Pull out every line below that contains the word "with".

(Records from a data source)
========

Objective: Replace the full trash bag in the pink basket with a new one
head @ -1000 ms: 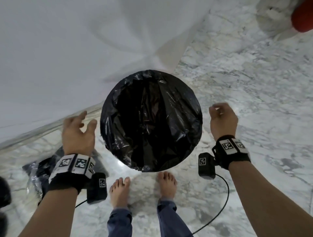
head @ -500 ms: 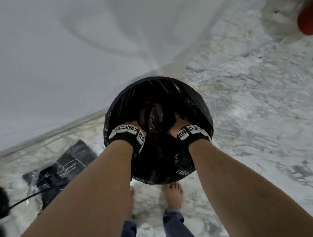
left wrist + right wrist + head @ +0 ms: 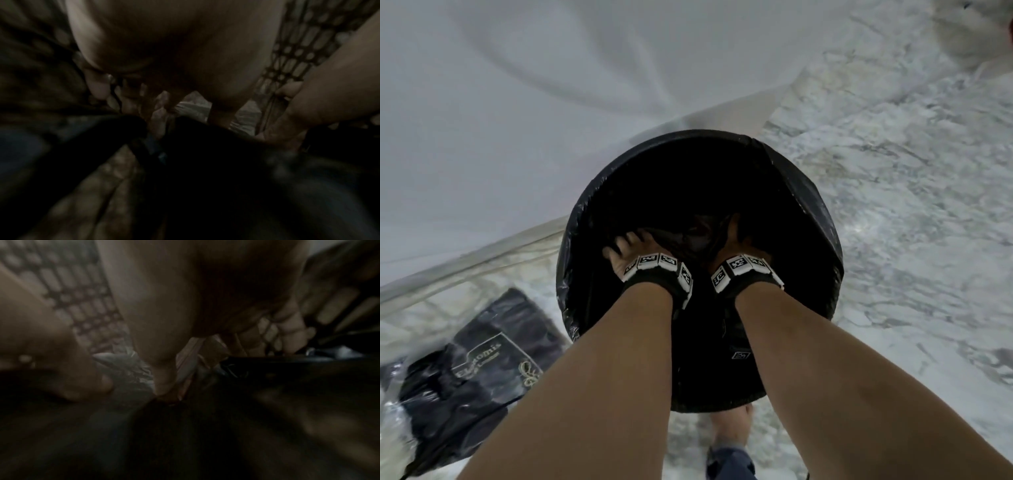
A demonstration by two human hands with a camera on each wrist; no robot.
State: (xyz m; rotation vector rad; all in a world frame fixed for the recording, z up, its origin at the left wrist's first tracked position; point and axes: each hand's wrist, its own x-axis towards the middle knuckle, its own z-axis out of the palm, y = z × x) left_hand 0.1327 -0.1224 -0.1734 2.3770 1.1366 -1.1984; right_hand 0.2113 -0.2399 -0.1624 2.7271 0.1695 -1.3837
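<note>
A black trash bag (image 3: 808, 192) lines the round basket and folds over its rim, hiding the basket's outside in the head view. Both my hands are deep inside it. My left hand (image 3: 621, 245) has its fingers spread against the liner on the left. My right hand (image 3: 736, 236) is beside it, mostly in shadow. In the dark wrist views the basket's lattice wall (image 3: 298, 48) (image 3: 72, 296) shows, and the left hand (image 3: 156, 104) and right hand (image 3: 226, 356) point their fingers down, pressing on black plastic (image 3: 205, 154). Something pale and crinkled (image 3: 193, 107) lies at the bottom.
A flat pack of black bags (image 3: 482, 359) lies on the marble floor (image 3: 893, 205) to the left of the basket. White cloth (image 3: 551, 102) hangs behind. My bare foot (image 3: 732, 428) stands just in front of the basket.
A second ago my hands hovered on either side of the basket. They went inside and have pushed deeper, and the view has moved closer.
</note>
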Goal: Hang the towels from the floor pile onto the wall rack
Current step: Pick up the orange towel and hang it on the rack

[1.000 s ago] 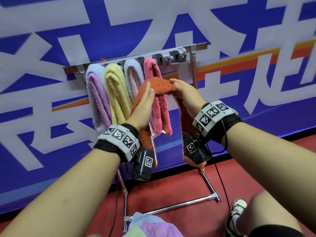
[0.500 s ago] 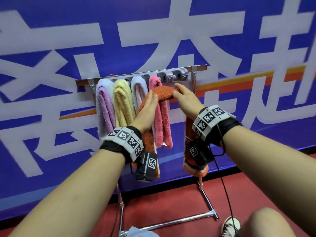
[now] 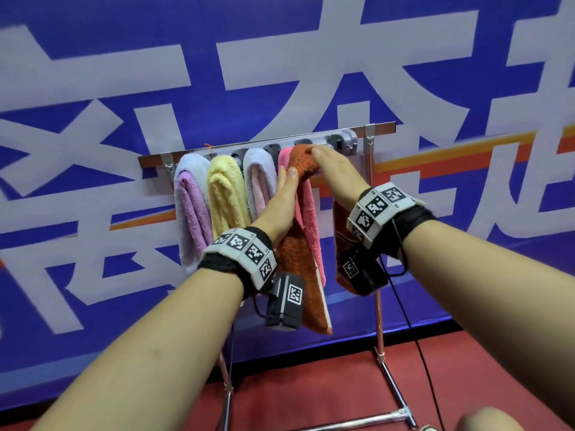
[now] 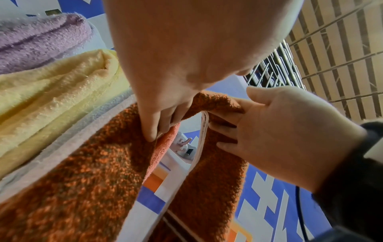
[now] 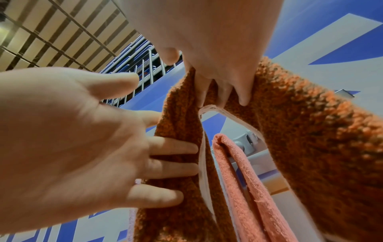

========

#### SOLUTION FOR THIS EXERCISE
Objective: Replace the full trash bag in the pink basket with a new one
A demonstration by two human hands with a camera on each wrist; no robot.

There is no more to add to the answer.